All I Want for Christmas Series Gfx_Web AdHere are the discussion questions that accompany my message, “All I Want for Christmas is Some Good News,” from this past weekend at Eastbrook Church. This was the second part of our series “All I Want for Christmas.”

Discussion Questions:

  1. Name a time in your life when you received some good news right when you needed it. What was happening at that point? What was the good news?
  2. This weekend at Eastbrook, we continue our series “All I Want for Christmas” by looking at Isaiah 40:1-11. In preparation, ask God to speak to you through your study of the Scripture and then read that Bible passage aloud.
  3. Background: Isaiah was a prophet in the 8th century B.C., speaking to the people of Judah (southern part of Israel) during times of great pressure. Surrounding nations were threatening them, and eventually many were exiled into Babylon. The book of Isaiah is divided into two major sections. Chapters 1-39 speak to the judgment on God’s people and chapters 40-66 speak to the restoration God will eventually bring. Chapter 40 begins the second major section aimed at bringing hope for God’s people based on His direct and personal intervention.
  4. Isaiah 40:1-11 contains three sections built around ‘voices’ – or people – speaking into specific situations (see verses 1-2, 3-5, and 6-8). How would you summarize what the first voice is saying in verses 1-2? Why would this message be important in the midst of a difficult situation like the exile?
  5. The second ‘voice’ in verses 3-5 speaks about God’s personal intervention in a crooked and wild place. What is the significance of this message and why might it be good news in Isaiah’s time?
  6. Verse 5 highlights the glory of God revealed so all people will see it. This is one of the few Old Testament passages referenced by nearly all of the Gospel writers (see Matthew 3:1-3; Mark 1:1-3; Luke 3:4-6). If Isaiah was foretelling God’s future comfort, what are the Gospel writers trying to tell us by mentioning it?
  7. In verses 6-8, the third ‘voice’ tells the prophet to cry out. What is the message the prophet is given? Why would this be a meaningful announcement for a people exiled at the hands of another powerful nation?
  8. This passage culminates in verses 9-11, which focus on bringing good news that is centered in God’s revelation. What is the message here about God and why is it good news?
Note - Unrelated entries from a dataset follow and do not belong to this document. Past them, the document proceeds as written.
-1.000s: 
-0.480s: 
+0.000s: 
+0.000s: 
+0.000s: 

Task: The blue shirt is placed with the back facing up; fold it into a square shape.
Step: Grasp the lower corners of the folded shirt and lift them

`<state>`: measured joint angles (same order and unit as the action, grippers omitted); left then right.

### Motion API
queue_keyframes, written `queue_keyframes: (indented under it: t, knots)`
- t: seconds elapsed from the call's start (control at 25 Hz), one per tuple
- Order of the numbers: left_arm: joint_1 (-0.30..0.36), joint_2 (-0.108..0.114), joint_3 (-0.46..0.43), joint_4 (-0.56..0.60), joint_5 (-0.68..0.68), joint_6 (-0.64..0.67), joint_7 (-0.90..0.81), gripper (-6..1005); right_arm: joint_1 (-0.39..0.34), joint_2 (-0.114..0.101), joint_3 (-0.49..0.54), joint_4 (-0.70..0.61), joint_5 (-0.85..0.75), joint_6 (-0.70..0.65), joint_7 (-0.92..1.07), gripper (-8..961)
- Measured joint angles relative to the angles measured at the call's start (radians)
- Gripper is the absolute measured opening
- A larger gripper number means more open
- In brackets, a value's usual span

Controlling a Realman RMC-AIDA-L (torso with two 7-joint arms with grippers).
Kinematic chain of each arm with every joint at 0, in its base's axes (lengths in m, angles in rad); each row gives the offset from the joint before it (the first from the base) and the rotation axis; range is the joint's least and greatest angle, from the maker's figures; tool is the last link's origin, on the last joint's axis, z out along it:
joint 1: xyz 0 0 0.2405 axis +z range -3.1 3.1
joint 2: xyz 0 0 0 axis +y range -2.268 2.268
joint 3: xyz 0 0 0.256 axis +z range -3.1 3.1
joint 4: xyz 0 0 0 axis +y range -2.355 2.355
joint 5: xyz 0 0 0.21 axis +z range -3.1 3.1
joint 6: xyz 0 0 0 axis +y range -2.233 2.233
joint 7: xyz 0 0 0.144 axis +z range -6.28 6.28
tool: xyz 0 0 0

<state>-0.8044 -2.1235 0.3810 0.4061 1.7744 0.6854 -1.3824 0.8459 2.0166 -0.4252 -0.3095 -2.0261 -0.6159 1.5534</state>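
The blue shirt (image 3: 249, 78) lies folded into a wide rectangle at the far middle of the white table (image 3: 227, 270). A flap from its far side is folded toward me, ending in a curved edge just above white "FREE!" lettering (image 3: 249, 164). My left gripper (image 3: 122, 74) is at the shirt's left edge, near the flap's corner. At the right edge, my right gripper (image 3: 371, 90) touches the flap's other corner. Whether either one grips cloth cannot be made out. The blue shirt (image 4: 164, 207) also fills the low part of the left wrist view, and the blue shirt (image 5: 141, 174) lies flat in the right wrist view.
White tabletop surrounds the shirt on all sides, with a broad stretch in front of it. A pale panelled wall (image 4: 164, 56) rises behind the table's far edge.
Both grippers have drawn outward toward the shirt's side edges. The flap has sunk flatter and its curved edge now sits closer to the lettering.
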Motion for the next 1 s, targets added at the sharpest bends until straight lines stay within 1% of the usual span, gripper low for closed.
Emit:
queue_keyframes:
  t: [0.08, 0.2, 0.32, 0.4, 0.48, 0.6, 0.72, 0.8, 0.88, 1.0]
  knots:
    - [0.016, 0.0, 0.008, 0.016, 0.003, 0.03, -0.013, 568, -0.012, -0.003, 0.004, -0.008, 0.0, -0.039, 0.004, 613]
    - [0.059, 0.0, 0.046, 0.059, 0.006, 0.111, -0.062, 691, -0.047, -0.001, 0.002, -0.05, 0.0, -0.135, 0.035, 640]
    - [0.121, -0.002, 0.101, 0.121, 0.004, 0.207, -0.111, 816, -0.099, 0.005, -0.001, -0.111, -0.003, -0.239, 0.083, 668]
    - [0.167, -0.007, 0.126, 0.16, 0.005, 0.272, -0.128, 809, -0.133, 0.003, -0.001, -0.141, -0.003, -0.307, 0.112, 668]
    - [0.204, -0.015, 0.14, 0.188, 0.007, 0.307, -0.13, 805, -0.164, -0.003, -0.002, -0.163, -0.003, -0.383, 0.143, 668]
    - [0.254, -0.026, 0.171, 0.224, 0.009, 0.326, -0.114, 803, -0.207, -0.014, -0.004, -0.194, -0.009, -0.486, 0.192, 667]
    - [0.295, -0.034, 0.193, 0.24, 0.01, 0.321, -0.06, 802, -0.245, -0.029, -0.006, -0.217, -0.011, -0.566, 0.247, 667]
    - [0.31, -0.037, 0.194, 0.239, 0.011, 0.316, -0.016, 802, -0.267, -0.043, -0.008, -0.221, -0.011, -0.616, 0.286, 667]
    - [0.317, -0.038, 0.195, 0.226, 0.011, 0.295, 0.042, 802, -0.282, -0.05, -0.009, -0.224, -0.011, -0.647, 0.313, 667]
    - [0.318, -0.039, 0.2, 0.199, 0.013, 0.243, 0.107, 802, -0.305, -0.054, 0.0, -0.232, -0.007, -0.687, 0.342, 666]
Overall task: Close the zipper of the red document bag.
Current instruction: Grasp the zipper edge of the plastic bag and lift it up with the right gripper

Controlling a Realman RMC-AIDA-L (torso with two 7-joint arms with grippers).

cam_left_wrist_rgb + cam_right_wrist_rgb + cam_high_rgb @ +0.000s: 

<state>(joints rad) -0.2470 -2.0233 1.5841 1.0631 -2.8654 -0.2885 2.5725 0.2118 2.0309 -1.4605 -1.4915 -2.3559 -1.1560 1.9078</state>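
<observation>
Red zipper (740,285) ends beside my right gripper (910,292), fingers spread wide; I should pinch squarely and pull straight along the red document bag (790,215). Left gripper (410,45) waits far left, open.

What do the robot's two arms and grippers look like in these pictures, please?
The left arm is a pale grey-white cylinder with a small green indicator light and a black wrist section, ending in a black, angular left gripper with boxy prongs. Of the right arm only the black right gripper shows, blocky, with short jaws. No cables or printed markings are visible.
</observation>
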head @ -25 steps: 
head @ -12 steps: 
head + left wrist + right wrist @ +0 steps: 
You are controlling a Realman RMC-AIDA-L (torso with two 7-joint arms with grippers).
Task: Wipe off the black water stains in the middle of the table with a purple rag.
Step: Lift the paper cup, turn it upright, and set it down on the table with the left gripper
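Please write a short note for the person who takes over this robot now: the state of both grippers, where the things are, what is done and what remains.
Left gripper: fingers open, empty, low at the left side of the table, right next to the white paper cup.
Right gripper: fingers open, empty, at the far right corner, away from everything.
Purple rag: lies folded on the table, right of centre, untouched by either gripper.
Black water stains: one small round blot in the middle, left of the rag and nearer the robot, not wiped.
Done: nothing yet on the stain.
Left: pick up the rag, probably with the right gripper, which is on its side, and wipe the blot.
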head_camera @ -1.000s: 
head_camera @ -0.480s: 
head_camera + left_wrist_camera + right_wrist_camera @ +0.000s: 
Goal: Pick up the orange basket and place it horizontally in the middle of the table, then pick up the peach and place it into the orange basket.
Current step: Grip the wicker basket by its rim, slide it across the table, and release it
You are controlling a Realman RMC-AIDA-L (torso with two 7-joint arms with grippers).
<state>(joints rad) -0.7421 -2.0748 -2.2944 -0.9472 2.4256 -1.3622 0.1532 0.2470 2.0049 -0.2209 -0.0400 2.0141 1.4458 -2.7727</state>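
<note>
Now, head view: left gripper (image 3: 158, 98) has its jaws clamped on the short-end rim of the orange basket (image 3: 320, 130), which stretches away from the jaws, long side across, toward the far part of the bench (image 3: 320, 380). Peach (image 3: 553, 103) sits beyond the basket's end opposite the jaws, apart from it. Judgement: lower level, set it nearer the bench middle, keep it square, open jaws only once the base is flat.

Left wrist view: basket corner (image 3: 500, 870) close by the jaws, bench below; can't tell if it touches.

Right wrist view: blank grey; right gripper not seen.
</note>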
  9. In response to this study, consider the good news God has spoken to you. How has it changed you? Now consider the good news God brings in Jesus Christ for others. Who in your life most needs to hear the true message about Christ this season? What is God calling you into this year? If you are alone, write it down somewhere so you can think about it further this week. If you are with a small group, take some time to discuss these things with one another. Close in prayer.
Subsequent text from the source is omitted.